I’m wearing a “Da Bears” t-shirt as I bang away here at 4:56 a.m. It was a conscious decision while I shift my gaze toward April’s NFL Draft. Chicago, of course, holds the top pick, and thus becomes the “dealer” in this poker game. So do the Bears “discard” QB Justin Fields and select either Bryce Young or C.J. Stroud? I’m not sure I’d give up on Fields just yet. That’s easy for me to say, since my job and my ass are not on the line, as they are for Bears G.M. Ryan Poles. The Bears hold a big pile of chips to play with, since they have $108 million in cap space. This is a pivotal moment for that franchise. Does Chicago move on from Fields and pick Young or Stroud? Selecting Stroud could be more than a little awkward, since like Fields he is an Ohio State quarterback, which historically has not exactly been an NFL resume enhancer. Are you going to deem one Buckeye a wash-out, and then immediately turn around and draft another one? Seems unlikely. Then what is the Bears’ scouting grade on Young? And remember that Kentucky QB Will Levis could be a dark horse Number One.
Chicago could hold on to the pick, and then take a non-QB. Again, doubtful.

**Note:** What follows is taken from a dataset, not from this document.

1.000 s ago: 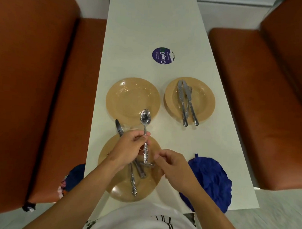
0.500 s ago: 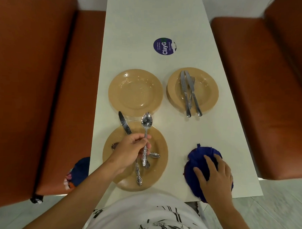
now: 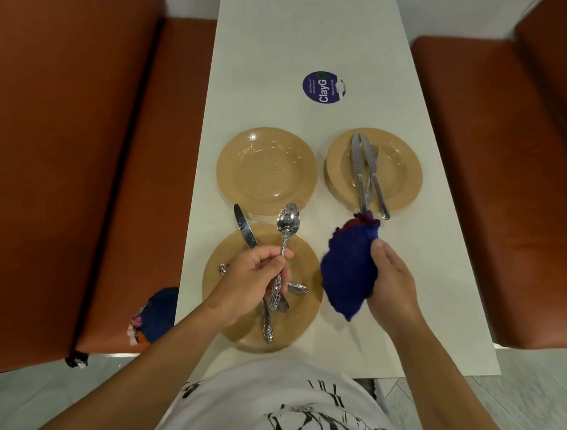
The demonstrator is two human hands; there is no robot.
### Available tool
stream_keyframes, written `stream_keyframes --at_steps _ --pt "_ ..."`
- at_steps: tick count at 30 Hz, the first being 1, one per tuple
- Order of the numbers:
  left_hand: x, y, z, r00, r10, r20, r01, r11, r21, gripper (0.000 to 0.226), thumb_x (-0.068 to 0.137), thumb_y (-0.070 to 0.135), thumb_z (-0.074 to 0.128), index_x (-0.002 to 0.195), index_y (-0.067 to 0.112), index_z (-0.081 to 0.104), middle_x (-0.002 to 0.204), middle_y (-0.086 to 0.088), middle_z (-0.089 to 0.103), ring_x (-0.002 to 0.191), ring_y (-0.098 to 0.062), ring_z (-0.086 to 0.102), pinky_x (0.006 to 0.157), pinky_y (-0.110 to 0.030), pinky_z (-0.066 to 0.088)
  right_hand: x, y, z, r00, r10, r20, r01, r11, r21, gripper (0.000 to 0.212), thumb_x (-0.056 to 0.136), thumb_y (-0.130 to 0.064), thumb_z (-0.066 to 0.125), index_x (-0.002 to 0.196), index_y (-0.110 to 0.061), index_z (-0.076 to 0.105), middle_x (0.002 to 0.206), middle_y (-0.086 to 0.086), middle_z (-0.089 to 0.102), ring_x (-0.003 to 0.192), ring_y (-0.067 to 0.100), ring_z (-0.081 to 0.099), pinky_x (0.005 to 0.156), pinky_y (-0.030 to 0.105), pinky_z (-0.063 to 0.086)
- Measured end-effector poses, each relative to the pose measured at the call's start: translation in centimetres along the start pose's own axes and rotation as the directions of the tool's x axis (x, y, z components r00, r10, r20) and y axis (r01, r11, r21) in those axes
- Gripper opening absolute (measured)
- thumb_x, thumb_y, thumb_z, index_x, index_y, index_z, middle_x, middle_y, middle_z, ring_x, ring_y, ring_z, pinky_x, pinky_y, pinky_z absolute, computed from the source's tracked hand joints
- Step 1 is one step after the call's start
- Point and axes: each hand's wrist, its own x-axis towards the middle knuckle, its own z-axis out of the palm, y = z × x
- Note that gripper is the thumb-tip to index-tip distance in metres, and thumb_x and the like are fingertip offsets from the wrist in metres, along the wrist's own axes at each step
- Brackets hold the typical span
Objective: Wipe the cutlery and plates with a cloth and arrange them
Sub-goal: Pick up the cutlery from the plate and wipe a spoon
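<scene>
- Your left hand [image 3: 254, 275] has its grip closed round the ornate handle of the silver spoon [image 3: 284, 234], bowl up and away from you, hovering over the near tan round plate [image 3: 305, 299].
- Your right hand [image 3: 390, 279] is holding the bunched blue cloth [image 3: 349, 268], lifted off the white bench [image 3: 314, 39], just beside the spoon but not touching it yet.
- Watch that spoon: you're pinching it low on the handle, so when the cloth rubs the bowl, it could twist in your fingers and drop onto the cutlery below.
- And there's a pile below: more ornate silver pieces [image 3: 268, 323] lie crossed on that near plate, and a silver knife [image 3: 244, 228] rests across its far rim with the blade past the edge. A dropped spoon or a knock from your wrist could flip that knife onto the bench.
- The cloth is loose, with a tail hanging at the bottom. It could drag across the near plate's edge as you bring it in.
- The far right tan plate [image 3: 402, 174] carries plain silver cutlery [image 3: 364, 172] whose handles reach over the near rim, close to the cloth's top corner; a wide sweep could snag them.
- The far left tan plate [image 3: 267, 172] holds nothing; it's well out of your way.
</scene>
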Motion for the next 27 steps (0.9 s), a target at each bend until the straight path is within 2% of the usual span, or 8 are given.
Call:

That would spark a fire in that city the likes of which has not been seen since Mrs. O’Leary’s cow kicked the lantern.
Which brings us to this option. The Bears can trade the top pick, which might provide the franchise with maximum flexibility. They could move down and still get a QB, while picking up quality draft picks.

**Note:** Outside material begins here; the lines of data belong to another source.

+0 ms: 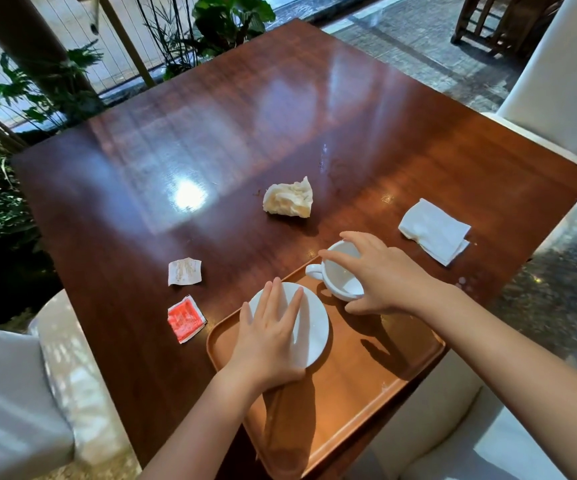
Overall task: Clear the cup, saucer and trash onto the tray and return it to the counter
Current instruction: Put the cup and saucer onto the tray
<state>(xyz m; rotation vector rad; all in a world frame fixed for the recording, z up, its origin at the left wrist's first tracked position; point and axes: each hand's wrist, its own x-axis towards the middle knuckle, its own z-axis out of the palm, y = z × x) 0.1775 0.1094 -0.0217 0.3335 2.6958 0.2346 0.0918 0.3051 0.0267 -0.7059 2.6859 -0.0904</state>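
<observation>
Item, cup (340, 275): white glazed ware, at the tray's (356, 403) twelve o'clock edge, handle toward nine o'clock; my right hand (380, 278) was arched over its rim, fingers (335, 259) curled down round it, holding it from above. I judged it hard, slick and breakable, best gripped at the rim or by the handle. Item, saucer (309, 327): white, on the tray's ten o'clock corner, my left hand (269, 341) flat upon it, fingers spread wide and gripping nothing; thin, brittle, likely to slide on the smooth tray. Trash on the tabletop (211, 133), all light and soft, to be pinched up: crumpled napkin (289, 199) at twelve o'clock of the cup, folded tissue (434, 230) at two o'clock, pale paper scrap (184, 271) and red packet (185, 318) at nine o'clock of the saucer. Obstacles: pale chairs (557, 81) around; nothing lay between the hands and the trash.
</observation>
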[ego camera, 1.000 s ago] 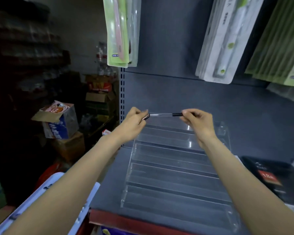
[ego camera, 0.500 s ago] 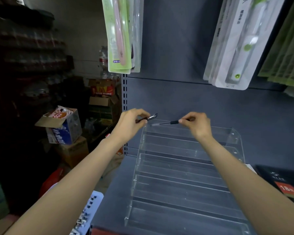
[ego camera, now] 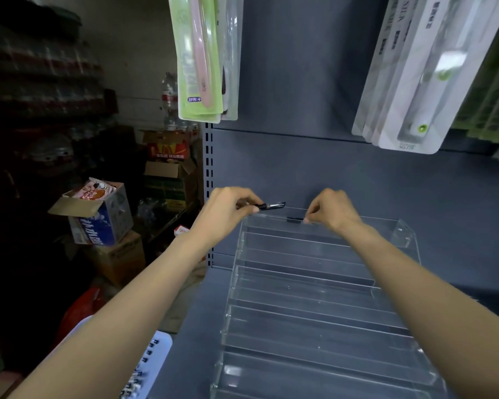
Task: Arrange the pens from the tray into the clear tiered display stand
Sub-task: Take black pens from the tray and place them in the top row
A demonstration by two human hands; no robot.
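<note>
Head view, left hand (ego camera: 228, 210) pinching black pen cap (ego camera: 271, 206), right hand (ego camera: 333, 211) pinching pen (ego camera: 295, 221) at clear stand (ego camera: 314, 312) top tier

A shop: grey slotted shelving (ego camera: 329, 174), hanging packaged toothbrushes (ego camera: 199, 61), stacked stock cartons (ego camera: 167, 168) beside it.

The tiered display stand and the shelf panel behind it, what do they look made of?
The tiered display stand looks like clear glossy plastic, perhaps acrylic: the shelf shows through it and its edges catch bright glints. The shelf panel looks like grey painted metal with a matt finish; the slotted upright at its left edge suggests steel shelving.
</note>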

The quarterback-poor Texans hold the second pick. Would Houston be happy with either Young or Stroud? Or do the Texans clearly prefer one over the other, in which case they would have to do business with the Bears to ensure they get the guy they want? I am maintaining wardrobe flexibility, since I own both Texans and Bears t-shirts.
A Travis County prosecutor Wednesday dropped felony domestic violence charges against fired Longhorn basketball coach Chris Beard. The decision was driven at least in part by the unwillingness of the alleged victim—Beard’s fiancée—to cooperate. I hope we all understand that this is not “vindication” or “exoneration” for Beard. So Beard now doesn’t have to worry about having a felony conviction on his record. But he still has to find another line of work, because he is now a coaching untouchable.
Rory McIlroy says the PGA Tour should model itself after the NBA, whose marketing strategy focuses on individual star-power. Uhh, isn’t that the way it already is?
I don’t know about you, but I think the last thing we need is Adrian Peterson lecturing Damar Hamlin about Jesus or anything else.
Just as many Americans are “cutting the cord,” Major League Baseball may be involuntarily forced to “can cable” as well. The 19 Bally Sports regional cable networks are on financial life support and appear headed for bankruptcy. Fourteen MLB teams use Bally to produce their TV broadcasts in local markets. The company that owns Bally, Diamond Sports Group, pays MLB teams a total of $2 billion in rights fees annually. If that spigot runs dry, it will pinch baseball’s entire financial structure, including future players’ contracts. As for fans’ ability to see their favorite teams, MLB Commish Rob Manfred says baseball will turn to live-streaming if necessary.